I usually like to make a little extra effort on the hygiene front when I’m going to the gynecologist (it’s like brushing your teeth before having them cleaned, or Hoovering under the bed before the cleaner comes) but clearly this time I’m not going to have time for more than a lick and a promise. I rush upstairs, throw off my kaftan—such a sartorial lifesaver, I can’t imagine why these ever went out of fashion—wet the washcloth sitting next to the sink, and give myself a quick wash down below to make sure all is at least presentable. Flinging the washcloth into the laundry basket, I throw the kaftan back on, hop back into the car, and race to my appointment.
And this headless-chicken chaos is just an ordinary morning, I reflect as I spend the next twenty minutes sitting behind a horse box and grinding my teeth in frustration.
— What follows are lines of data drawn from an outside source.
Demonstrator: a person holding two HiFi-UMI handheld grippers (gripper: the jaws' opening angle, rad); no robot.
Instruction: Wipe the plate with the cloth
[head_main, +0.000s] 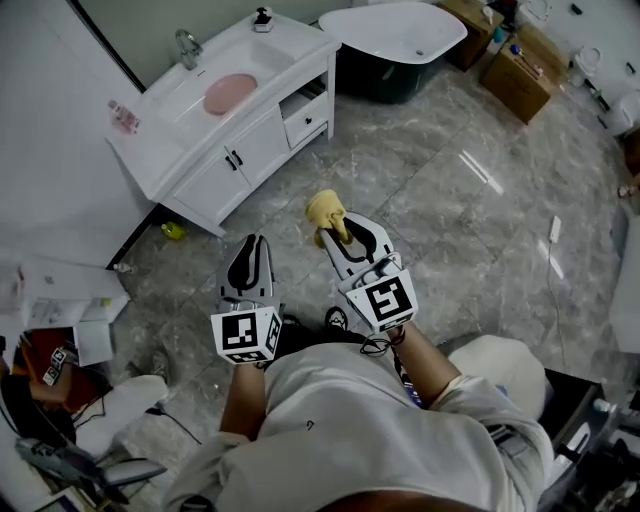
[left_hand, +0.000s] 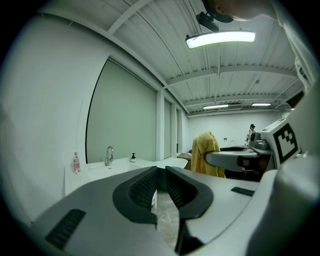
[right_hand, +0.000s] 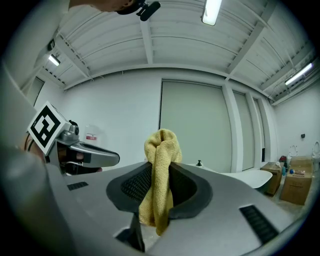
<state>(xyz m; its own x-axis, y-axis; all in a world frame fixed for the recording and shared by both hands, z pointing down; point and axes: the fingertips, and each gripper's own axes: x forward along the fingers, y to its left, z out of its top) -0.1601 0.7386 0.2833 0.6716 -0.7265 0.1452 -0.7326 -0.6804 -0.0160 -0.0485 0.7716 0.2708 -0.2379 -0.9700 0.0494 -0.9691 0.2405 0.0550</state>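
Note:
A pink plate (head_main: 231, 93) lies in the basin of the white vanity (head_main: 255, 140) at the far left. Both grippers hang over the marble floor, well short of the vanity. My right gripper (head_main: 335, 235) (right_hand: 159, 167) is shut on a bunched yellow cloth (head_main: 326, 212) (right_hand: 161, 150) that sticks up past its tips. To its left, slightly nearer me, my left gripper (head_main: 249, 250) (left_hand: 160, 171) has its jaws together and holds nothing. In the left gripper view the cloth (left_hand: 205, 152) and right gripper (left_hand: 235, 159) show at the right; the plate is hidden there.
On the vanity stand a faucet (head_main: 187, 47), a soap dispenser (head_main: 262, 17) and a pink bottle (head_main: 124, 117). A white bathtub (head_main: 395, 35) sits behind it, cardboard boxes (head_main: 520, 75) to the far right. Papers and clutter (head_main: 70, 320) lie at my left.

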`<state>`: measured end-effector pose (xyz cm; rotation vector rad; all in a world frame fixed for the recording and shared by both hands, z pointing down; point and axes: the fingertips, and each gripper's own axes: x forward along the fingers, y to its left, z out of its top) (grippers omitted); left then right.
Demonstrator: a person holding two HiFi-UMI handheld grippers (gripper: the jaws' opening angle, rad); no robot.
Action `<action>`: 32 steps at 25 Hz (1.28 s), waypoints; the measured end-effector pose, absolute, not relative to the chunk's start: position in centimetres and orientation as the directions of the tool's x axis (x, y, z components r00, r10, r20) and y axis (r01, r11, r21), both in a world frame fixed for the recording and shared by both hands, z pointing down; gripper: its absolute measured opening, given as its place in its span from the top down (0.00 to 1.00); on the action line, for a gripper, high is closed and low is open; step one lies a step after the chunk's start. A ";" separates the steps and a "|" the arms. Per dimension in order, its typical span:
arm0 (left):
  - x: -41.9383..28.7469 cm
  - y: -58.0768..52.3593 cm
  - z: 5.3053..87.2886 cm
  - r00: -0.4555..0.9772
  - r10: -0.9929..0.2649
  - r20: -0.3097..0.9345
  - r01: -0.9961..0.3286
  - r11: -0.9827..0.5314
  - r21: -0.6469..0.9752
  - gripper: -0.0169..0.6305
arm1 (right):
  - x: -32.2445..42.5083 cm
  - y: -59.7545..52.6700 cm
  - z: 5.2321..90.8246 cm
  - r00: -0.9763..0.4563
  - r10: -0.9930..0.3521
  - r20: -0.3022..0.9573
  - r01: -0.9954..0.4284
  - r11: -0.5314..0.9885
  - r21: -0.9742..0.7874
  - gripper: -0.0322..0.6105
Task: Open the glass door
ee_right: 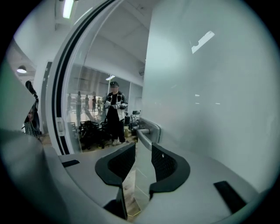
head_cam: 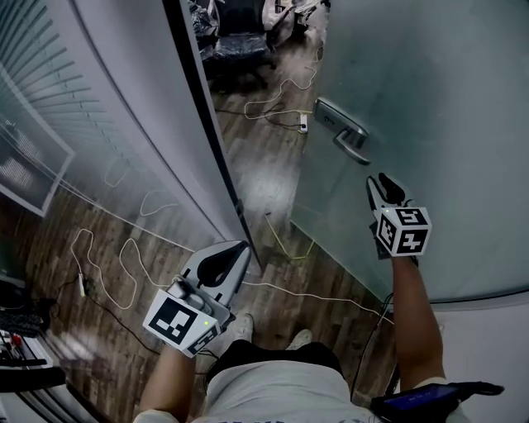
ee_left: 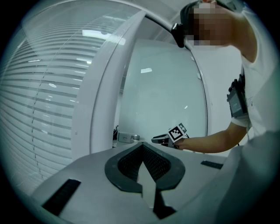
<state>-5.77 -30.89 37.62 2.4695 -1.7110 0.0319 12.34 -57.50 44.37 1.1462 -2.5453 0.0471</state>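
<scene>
Where head view looks down: one glass door (head_cam: 446,99) at right, ajar; its one lever handle (head_cam: 354,149) lies level along pane, free end toward right gripper (head_cam: 382,183). Left gripper view: left gripper (ee_left: 142,145) clenched, empty. Right gripper view: jaws parted, handle just ahead, untouched.

Dim, bluish light throughout. A ceiling lamp (ee_right: 68,8) glows at eleven o'clock in the right gripper view; reflections streak the glass door (ee_right: 210,96). Both gripper views bulge, darkening to black at corners.
</scene>
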 end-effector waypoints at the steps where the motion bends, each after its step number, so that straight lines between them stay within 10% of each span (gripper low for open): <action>1: -5.7 -30.9 37.4 0.368 -0.925 0.091 -0.928 -0.359 0.101 0.98 | 12.5 -56.4 43.6 -0.618 -0.723 0.310 -0.731 0.673 0.112 0.77; 7: -5.4 -30.3 36.6 0.451 -0.890 0.066 -0.891 -0.447 0.076 0.98 | 13.8 -49.7 39.3 -0.619 -0.760 0.197 -0.754 0.646 0.124 0.95; 32: -5.3 -21.9 31.5 0.587 -0.810 -0.011 -0.809 -0.587 0.036 0.98 | 16.6 -24.9 29.5 -0.576 -0.817 -0.027 -0.816 0.573 0.069 0.95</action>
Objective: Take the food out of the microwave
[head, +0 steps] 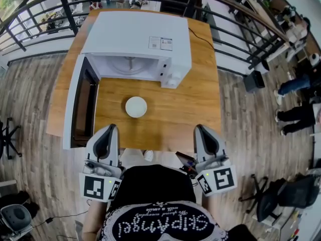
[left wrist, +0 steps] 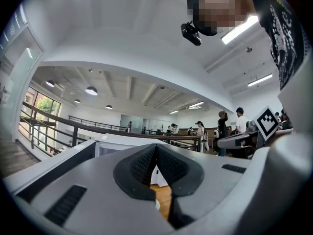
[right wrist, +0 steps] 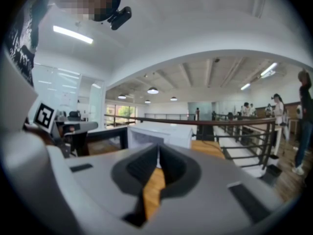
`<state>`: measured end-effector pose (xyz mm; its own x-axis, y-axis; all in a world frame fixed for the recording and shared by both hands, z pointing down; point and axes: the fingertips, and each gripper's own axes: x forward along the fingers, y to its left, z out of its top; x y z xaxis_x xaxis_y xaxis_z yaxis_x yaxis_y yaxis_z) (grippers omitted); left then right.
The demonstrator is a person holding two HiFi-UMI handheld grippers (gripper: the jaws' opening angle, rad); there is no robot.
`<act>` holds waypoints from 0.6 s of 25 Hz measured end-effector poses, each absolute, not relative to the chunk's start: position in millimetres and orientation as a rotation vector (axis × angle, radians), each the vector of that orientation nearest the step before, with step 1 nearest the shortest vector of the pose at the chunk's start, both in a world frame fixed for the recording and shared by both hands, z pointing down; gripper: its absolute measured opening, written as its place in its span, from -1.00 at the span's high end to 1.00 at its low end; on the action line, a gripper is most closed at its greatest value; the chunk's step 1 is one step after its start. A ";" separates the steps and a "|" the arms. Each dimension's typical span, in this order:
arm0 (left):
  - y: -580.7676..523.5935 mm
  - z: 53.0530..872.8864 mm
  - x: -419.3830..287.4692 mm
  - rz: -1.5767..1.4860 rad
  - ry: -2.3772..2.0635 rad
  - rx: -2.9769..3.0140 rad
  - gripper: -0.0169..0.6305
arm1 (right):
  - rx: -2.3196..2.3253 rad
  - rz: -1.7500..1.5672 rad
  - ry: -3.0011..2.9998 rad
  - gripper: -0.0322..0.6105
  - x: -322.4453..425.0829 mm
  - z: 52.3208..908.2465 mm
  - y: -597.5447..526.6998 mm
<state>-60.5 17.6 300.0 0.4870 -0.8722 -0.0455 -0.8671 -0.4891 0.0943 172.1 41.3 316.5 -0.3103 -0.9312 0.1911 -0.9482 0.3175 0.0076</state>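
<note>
White bowl (head: 136, 106) sits out on the wooden table (head: 190, 104).
From the bowl, the open door (head: 75, 104) is at 9 o'clock. The left gripper (head: 111, 128) is at 8 o'clock, clenched on nothing. The microwave (head: 135, 39) is at 12 o'clock. The right gripper (head: 199, 128) is at 4 o'clock, clenched and empty too.

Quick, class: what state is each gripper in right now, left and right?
Left gripper: closed, holding nothing.
Right gripper: closed, holding nothing.
</note>
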 end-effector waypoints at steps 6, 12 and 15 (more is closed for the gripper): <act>19.8 300.3 -59.5 -0.134 -1.565 2.654 0.85 | 1.740 0.165 -2.417 0.79 174.3 318.4 43.1; 22.3 301.5 -58.8 -0.130 -1.578 2.651 0.85 | 1.727 0.166 -2.423 0.79 176.2 320.8 44.0; 22.5 300.9 -57.7 -0.132 -1.582 2.652 0.85 | 1.725 0.165 -2.426 0.79 177.2 320.9 43.8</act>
<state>-57.7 22.5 300.9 0.4729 -0.8799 -0.0471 -0.8755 -0.4752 0.0872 177.2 43.8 320.9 -0.3223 -0.9266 0.1936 -0.9443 0.3290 0.0025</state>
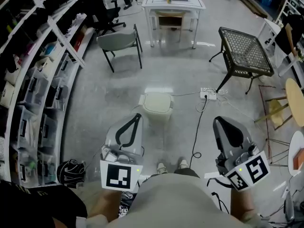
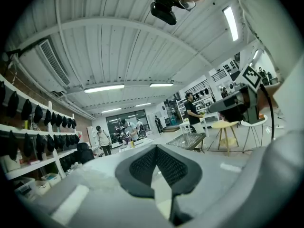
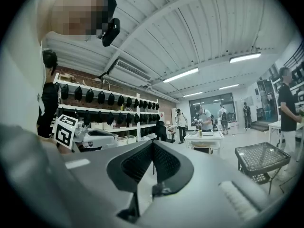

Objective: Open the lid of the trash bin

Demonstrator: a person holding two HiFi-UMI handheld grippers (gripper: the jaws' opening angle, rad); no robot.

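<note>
The small cream trash bin (image 1: 156, 106) stands on the grey floor ahead of me with its lid down. Both grippers are held at waist height, well short of the bin and not touching it. My left gripper (image 1: 137, 118) points toward the bin's left side, its jaws meeting at the tips with nothing between them. My right gripper (image 1: 219, 123) is off to the bin's right, also shut and empty. In the left gripper view the left gripper (image 2: 156, 147) aims level across the room, as does the right gripper (image 3: 153, 143) in its own view. The bin is out of both gripper views.
A power strip (image 1: 209, 95) and its black cable (image 1: 196, 132) lie on the floor right of the bin. Shelving (image 1: 38, 80) lines the left side, with a black bag (image 1: 71, 171) at its foot. A grey chair (image 1: 118, 41), white table (image 1: 173, 4) and black mesh table (image 1: 244, 49) stand farther off.
</note>
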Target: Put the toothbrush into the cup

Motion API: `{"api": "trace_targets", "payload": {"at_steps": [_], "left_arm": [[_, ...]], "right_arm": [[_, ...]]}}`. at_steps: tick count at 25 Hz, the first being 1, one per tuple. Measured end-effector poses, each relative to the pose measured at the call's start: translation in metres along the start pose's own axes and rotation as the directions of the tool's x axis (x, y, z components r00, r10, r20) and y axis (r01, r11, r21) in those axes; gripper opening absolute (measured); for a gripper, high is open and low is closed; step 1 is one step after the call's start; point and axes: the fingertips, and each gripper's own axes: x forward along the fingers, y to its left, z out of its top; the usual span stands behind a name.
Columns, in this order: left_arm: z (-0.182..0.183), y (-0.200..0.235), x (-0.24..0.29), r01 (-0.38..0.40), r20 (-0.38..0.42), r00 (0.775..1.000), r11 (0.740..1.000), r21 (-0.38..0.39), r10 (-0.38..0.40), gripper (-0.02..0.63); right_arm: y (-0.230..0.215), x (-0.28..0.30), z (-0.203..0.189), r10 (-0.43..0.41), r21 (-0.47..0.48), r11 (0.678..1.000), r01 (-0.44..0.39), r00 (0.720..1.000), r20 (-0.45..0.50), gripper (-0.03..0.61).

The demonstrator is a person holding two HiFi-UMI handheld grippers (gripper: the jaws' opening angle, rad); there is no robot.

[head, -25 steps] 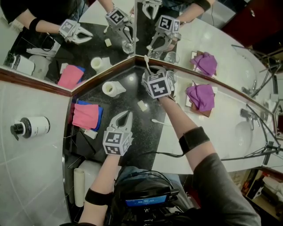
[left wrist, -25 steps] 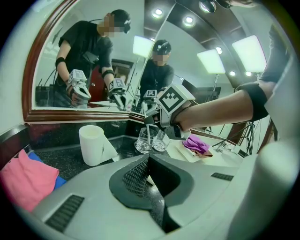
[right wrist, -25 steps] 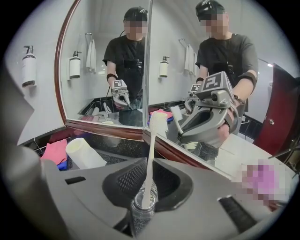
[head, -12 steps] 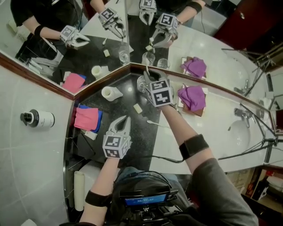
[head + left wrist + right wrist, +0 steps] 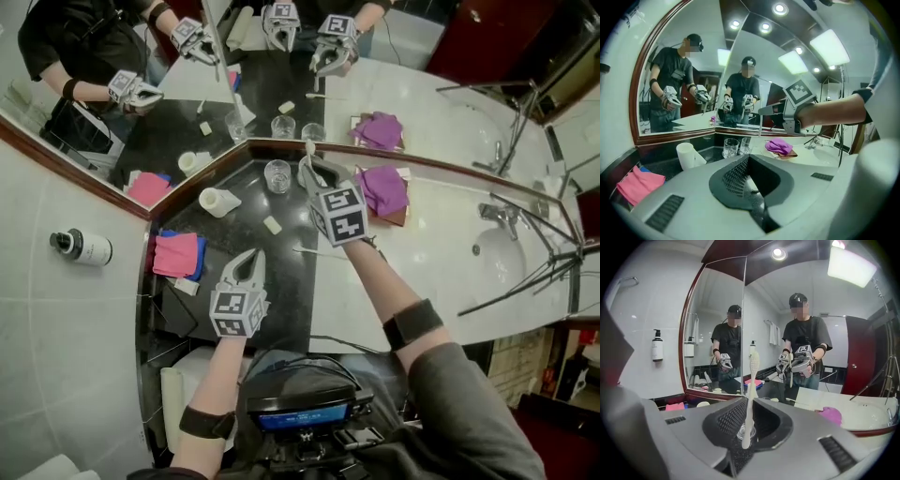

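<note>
My right gripper (image 5: 317,176) is shut on a white toothbrush (image 5: 309,152) that stands nearly upright, bristles on top. In the right gripper view the toothbrush (image 5: 749,394) runs up between the jaws of that gripper (image 5: 748,430), and the clear glass cup (image 5: 746,431) shows low behind its lower end. The cup (image 5: 277,175) stands on the black counter by the mirror corner, just left of the right gripper. My left gripper (image 5: 247,267) hangs shut and empty over the black counter, nearer me. From the left gripper (image 5: 755,196) I see the cup (image 5: 731,148) ahead.
A second toothbrush (image 5: 317,251) and a small soap bar (image 5: 273,225) lie on the counter. A white roll (image 5: 217,200) lies tipped at left, a pink cloth (image 5: 178,253) beside it. A purple cloth (image 5: 382,190) sits at right, a sink faucet (image 5: 497,216) beyond. Mirrors close off the back.
My right gripper has risen with the toothbrush and come away from the mirror corner, so the cup now shows to its left. The left gripper has lifted a little.
</note>
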Motion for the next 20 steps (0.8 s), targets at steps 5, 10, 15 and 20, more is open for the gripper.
{"api": "trace_targets", "payload": {"at_steps": [5, 10, 15, 20], "left_arm": [[-0.004, -0.021, -0.006, 0.026, -0.006, 1.000, 0.999, 0.022, -0.026, -0.003], [-0.008, -0.040, -0.010, 0.060, -0.026, 0.998, 0.997, 0.047, -0.058, -0.003], [-0.015, -0.050, -0.012, 0.081, -0.046, 0.996, 0.995, 0.059, -0.078, -0.003], [-0.022, -0.049, -0.018, 0.076, -0.054, 0.996, 0.996, 0.051, -0.074, -0.003]], "right_arm": [[-0.014, -0.055, -0.029, -0.036, 0.032, 0.999, 0.036, 0.999, -0.007, 0.061], [-0.025, -0.106, -0.071, -0.075, 0.069, 0.994, 0.079, 0.995, -0.058, 0.060], [-0.034, -0.141, -0.115, -0.095, 0.037, 0.994, 0.101, 0.986, -0.138, 0.060], [-0.014, -0.148, -0.149, -0.050, -0.073, 0.997, 0.035, 0.975, -0.216, 0.060]]}}
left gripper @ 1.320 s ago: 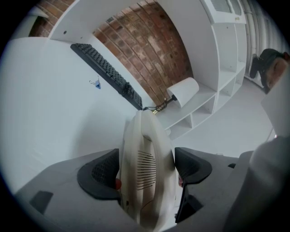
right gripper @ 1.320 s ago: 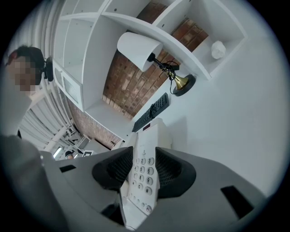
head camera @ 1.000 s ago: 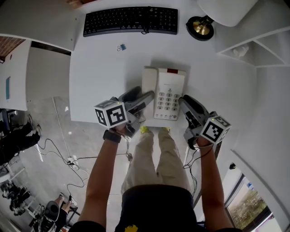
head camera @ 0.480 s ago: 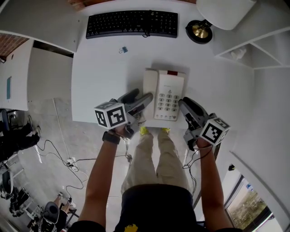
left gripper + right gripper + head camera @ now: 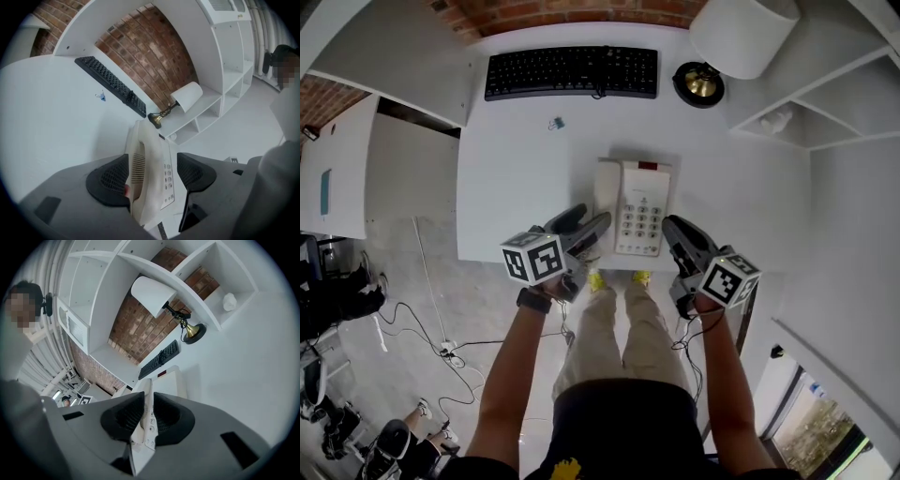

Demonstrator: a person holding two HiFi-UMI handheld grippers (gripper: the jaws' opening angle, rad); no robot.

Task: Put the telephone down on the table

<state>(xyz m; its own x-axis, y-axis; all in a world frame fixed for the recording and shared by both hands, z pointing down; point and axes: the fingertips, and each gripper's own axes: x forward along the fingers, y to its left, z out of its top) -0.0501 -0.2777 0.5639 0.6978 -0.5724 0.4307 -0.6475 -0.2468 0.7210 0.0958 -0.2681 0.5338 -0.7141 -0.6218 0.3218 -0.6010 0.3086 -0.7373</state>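
The telephone point(image 5: 637, 208) is cream, with pale grey keys and a red strip at its top edge. The worktop point(image 5: 511, 183) is white, the keyboard point(image 5: 572, 72) black, the binder clip point(image 5: 556, 123) blue. The lamp point(image 5: 743, 33) has a white shade and a brass-and-black foot. The wall point(image 5: 572, 11) is red-brown brick. The left hand-held gripper point(image 5: 584, 222) and the right hand-held gripper point(image 5: 673, 228) are grey with black mesh-patterned pads; their cubes are white with black square markers. The trousers point(image 5: 609, 328) are beige, the shoes point(image 5: 598, 279) yellow-green.

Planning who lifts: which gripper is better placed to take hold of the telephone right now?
Right. The right gripper has jaws that have just been closing, tight on the telephone at its near right edge. The left gripper, closing too, stands wide around the handset, one pad clear.
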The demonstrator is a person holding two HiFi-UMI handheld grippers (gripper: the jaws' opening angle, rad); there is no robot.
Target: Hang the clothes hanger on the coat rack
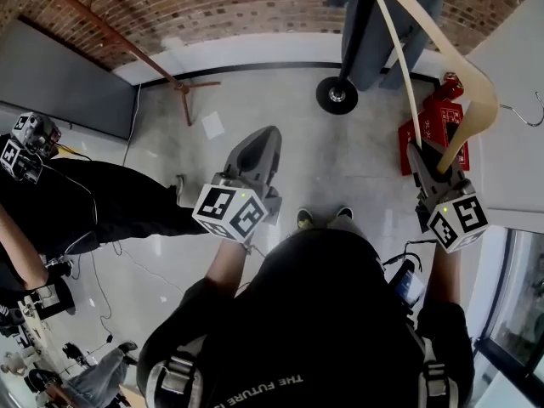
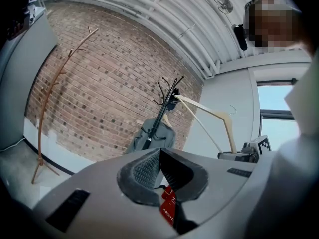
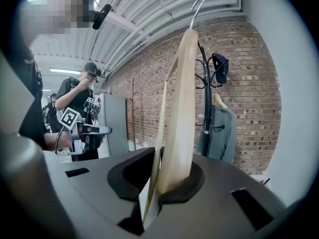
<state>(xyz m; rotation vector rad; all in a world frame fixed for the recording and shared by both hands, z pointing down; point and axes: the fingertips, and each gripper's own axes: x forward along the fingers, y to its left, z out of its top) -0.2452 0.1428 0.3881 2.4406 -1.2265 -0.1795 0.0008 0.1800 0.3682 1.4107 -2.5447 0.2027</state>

I realize that Nicholas, like most husbands whose wives don’t actually go out to work, secretly believes that I lie around all day eating chocolate digestives and trying on shoes. And he is right, to a certain extent, since this is exactly what I would do—once I have taken the girls to school, swept the kitchen floor, stacked the dishwasher, hunted down dirty socks (my last sweep behind the Aga, under Don Juan’s cage, and, revoltingly, in the biscuit tin, yielded four), put the washing machine on, dropped off Nicholas’s dry cleaning, played with Metheny on the swings at the village green, put a casserole in the Aga, mopped up the mess from the leaky dishwasher, called a plumber, done all the washing-up by hand, pegged out the laundry, put Metheny to bed for her nap, brought in the laundry when it started to rain, arranged a service for the Mercedes, scribbled down a sudden idea for a new sort of soufflé, pegged the laundry back out again when it stopped raining, answered the phone four times to salesmen trying to sell me double glazing, collected the girls from school, glued cotton wool on a cardboard snowman, written five sentences using adverbs ending in ly, fed the girls, bathed them, dressed them, read them a story, put them to bed, discussed arrangements for his parents’ golden wedding anniversary party for forty minutes with his mother on the phone, checked under Evie’s bed for monsters with a flashlight, read them a story again, ironed Nicholas a shirt for the morning, cooked our dinner, washed up, tidied up, bathed myself, and gone to bed. Just line those shoes up for me to try on, I’m sure there’ll be time tomorrow.